Hoy en día todo esto está bastante más controlado. Ya no se pueden anunciar drogas de ningún tipo, los niños no pueden comprarlas, las farmacias ya no son una fuente inagotable de suministros. Sin embargo, tomamos infinidad de suplementos y vitaminas, bebemos bebidas energéticas para rendir más, para hacer deporte, relajantes naturales para dormir mejor, no concebimos ir al médico sin salir con alguna receta de pastillas o cremas, no soportamos la más mínima molestia sin abalanzarnos sobre el botiquín. Parece que todos nuestros problemas, por nimios que sean, solo se pueden solucionar tomando algo. El problema no está en disponer o no de drogas, es muy fácil conseguirlas si uno se lo propone. El problema sigue estando en la actitud generalizada que nos hace caer una y otra vez en adicciones de todo tipo. Es un problema cultural.

Los camellos y los narcos no son los que crean el problema de la droga. Se trata solo de actores oportunistas: nosotros creamos la ocasión, ellos ven el negocio. Reciben la ayuda inestimable de las marcas comerciales, que nos ayudan, también de manera oportunista, a asentar unos hábitos de consumo que llevan a mucha gente al desastre.

Yo no puedo quejarme demasiado de las consecuencias de mi paso por el mundo de las drogas y las adicciones. Lo he superado casi sin secuelas. Pero he visto morir a mucha gente, caer en la delincuencia y en la cárcel, pasar muchos años de su vida en granjas de rehabilitación, o acabar internados en un psiquiátrico.

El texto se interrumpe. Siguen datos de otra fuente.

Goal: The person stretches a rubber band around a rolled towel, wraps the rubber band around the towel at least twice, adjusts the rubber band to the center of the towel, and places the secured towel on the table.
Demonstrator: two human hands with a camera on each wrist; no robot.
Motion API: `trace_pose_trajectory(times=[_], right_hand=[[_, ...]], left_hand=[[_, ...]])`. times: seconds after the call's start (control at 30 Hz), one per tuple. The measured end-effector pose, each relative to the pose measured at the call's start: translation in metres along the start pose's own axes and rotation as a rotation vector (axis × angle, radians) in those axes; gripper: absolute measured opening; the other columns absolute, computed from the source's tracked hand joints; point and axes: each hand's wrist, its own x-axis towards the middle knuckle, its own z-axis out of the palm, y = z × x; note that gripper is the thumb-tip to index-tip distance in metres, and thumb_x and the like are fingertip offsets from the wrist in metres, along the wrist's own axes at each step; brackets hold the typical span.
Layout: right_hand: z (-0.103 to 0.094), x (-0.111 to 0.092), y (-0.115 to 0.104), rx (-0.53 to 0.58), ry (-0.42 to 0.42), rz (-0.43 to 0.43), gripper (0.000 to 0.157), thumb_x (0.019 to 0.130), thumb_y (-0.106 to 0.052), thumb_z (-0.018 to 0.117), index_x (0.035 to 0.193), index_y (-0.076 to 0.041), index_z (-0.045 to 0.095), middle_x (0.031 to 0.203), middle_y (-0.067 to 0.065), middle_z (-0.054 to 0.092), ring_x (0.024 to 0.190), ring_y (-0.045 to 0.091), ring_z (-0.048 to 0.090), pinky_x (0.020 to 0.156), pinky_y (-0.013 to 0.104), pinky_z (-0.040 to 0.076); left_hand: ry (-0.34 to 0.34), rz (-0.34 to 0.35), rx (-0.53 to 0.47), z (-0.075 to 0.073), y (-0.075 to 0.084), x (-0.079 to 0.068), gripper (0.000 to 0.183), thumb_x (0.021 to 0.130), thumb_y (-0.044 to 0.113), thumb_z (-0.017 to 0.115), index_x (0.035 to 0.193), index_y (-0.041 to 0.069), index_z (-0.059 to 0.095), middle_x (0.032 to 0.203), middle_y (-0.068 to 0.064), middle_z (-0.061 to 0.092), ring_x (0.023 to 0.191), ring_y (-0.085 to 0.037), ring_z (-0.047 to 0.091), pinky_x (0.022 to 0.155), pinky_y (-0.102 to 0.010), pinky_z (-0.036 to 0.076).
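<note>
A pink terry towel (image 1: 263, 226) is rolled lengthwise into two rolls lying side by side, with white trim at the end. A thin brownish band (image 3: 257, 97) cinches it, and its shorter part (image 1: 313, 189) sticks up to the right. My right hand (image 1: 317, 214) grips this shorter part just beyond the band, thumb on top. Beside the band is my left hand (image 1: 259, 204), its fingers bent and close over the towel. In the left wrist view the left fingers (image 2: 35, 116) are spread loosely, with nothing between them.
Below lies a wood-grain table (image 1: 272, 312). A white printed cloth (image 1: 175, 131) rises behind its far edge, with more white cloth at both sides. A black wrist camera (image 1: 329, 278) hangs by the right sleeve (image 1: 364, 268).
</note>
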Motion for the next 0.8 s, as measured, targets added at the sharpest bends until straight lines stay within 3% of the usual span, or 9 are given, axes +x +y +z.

Las drogas no son un problema de los demás. La culpa puede recaer en buena medida sobre los traficantes, pero la responsabilidad está en todos nosotros. Está en todos los pequeños actos que cometemos cada día sin ser conscientes de sus consecuencias a gran escala. La solución no es difícil: pasa por dedicarle algo de tiempo cada día a reflexionar sobre el asunto, y hacer de ello un tema de conversación habitual. Los problemas no se esconden, se previenen.